- Randall Bartlett, économiste en chef adjoint • LJ Valencia, économiste
La Banque du Canada maintient ses taux inchangés tout en équilibrant des risques divergents pour l’inflation
Selon la Banque du Canada (BdC)
- Comme prévu, la BdC a laissé son taux directeur inchangé en janvier, à 2,25 %. Le taux des fonds à un jour demeure à la borne inférieure de la fourchette estimée du taux neutre de la BdC.
- La communication entourant l’annonce des taux racontait l’histoire de deux périodes : avant le conflit au Moyen‑Orient et après.
- Avant le conflit, les données récentes faisaient état d’un affaiblissement de l’activité économique et d’un ralentissement de la hausse des prix. À ‑0,6 %, la croissance trimestrielle annualisée du PIB réel au quatrième trimestre de 2025 s’est révélée inférieure à la progression nulle que la BdC projetait dans son Rapport sur la politique monétaire Lien externe au site. de janvier 2026. Les données reçues pour le début de 2026 suggèrent que l’économie recommence à croître, mais à un rythme plus lent que ce que la celle‑ci avait prévu en janvier (graphique 1). Le marché du travail demeure peu vigoureux. L’inflation mesurée par l’IPC total au dernier trimestre de 2025 s’est également établie sous les attentes de la BdC. La hausse des prix a encore ralenti en février, à 1,8 %, après 2,3 % en janvier.
- Puis est survenu le conflit au Moyen‑Orient. Selon le gouverneur de la BdC, Tiff Macklem, « il est trop tôt pour évaluer quelles répercussions le conflit au Moyen‑Orient aura sur la croissance au Canada ». S’ils se maintiennent, des prix du pétrole plus élevés stimuleront les revenus d’exportation, mais rogneront le pouvoir d’achat des ménages. Les conditions financières se resserrent déjà, ce qui pousse les rendements obligataires mondiaux à la hausse, les marchés boursiers à la baisse et élargit les écarts de crédit. Nos récents travaux Lien externe au site. concluent que la hausse des prix du pétrole attribuable au conflit avec l’Iran devrait soutenir la croissance et l’inflation cette année (graphique 2).

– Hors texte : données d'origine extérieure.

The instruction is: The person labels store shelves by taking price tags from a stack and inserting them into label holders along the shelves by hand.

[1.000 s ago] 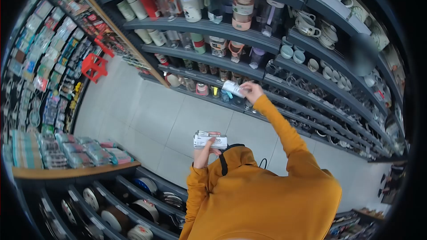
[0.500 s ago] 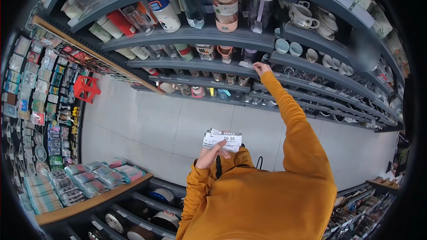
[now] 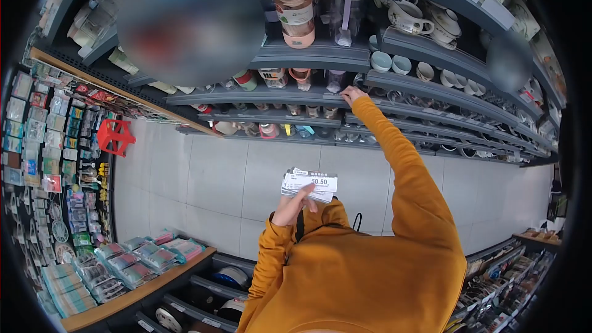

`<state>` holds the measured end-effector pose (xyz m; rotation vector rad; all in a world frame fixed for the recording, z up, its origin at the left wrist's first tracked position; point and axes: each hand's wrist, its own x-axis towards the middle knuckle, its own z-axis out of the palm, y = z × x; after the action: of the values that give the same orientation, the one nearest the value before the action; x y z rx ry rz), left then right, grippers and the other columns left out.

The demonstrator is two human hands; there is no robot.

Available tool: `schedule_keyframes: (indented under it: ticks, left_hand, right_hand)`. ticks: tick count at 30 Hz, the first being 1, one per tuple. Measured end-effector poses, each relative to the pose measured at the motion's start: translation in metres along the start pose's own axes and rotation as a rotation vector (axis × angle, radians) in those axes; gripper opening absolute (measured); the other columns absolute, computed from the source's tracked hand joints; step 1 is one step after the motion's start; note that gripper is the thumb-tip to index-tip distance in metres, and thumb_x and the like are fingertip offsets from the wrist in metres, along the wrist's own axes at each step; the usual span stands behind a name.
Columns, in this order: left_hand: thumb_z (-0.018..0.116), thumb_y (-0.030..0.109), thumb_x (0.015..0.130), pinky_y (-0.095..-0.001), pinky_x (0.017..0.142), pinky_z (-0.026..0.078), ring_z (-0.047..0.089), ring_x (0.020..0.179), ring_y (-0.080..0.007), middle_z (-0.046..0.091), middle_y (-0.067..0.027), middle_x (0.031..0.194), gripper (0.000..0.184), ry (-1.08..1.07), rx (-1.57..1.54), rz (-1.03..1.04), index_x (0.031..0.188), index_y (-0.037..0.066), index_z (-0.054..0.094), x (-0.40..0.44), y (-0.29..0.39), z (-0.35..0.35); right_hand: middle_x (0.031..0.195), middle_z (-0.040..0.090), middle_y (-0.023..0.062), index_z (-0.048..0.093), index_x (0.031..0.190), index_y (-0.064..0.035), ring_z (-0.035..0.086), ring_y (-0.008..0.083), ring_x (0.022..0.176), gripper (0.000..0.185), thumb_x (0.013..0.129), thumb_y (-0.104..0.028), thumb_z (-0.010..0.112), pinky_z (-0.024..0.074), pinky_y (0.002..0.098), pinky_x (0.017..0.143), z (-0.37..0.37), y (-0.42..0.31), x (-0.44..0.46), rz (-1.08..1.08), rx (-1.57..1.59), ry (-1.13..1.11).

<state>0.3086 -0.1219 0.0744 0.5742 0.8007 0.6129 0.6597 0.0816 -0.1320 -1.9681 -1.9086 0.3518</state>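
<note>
Pale grey tiled floor (image 3: 216, 172), store aisle. Red stool (image 3: 115, 137) on floor, left side. Dark shelf unit with wooden edge (image 3: 142, 288), lower left.

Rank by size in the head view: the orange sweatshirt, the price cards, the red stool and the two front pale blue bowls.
Largest to smallest:
1. Orange sweatshirt
2. Price cards in the left hand
3. Red stool
4. Left front bowl and right front bowl: too alike to rank
</note>
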Motion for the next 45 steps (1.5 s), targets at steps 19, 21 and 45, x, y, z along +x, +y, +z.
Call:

- Toujours selon le gouverneur Macklem : « L’économie canadienne connaît déjà de nombreux défis, auxquels s’ajoute maintenant plus de volatilité. […] Le commerce et la situation géopolitique demeurent des zones d’ombre, et le conflit au Moyen‑Orient a élargi l’éventail des issues possibles. Par rapport à nos prévisions de janvier, les risques pesant sur la croissance économique sont plutôt baissiers. On estime que la croissance à court terme sera plus faible que prévu, et la révision de l’Accord Canada–États‑Unis–Mexique est un gros point d’interrogation. Pour leur part, les risques entourant l’inflation sont plutôt haussiers en raison de la flambée des prix de l’énergie. »
Implications
Le gouverneur Macklem a bien résumé le dilemme de la BdC : « La combinaison d’un ralentissement économique et d’une montée de l’inflation pose un dilemme pour les banques centrales. » Pour l’instant, avec une inflation proche de la cible et une économie en situation de capacités excédentaires, la BdC juge faible le risque que la hausse des prix de l’énergie se transmette rapidement et largement aux autres biens et services. Cependant, plus le conflit s’éternise et s’étend, plus le risque d’un effet de prix plus généralisé et persistant augmente.
Dans ce contexte d’incertitude, il n’est pas surprenant que la BdC ait maintenu ses taux inchangés lors de sa réunion de mars. Et même si le gouverneur Macklem a clairement indiqué que la BdC demeure prête à intervenir au besoin à mesure que les perspectives évolueront, le ton de la communication s’est légèrement assoupli. En conséquence, nous continuons de prévoir qu’elle laissera le taux directeur inchangé jusqu’à la fin de l’année.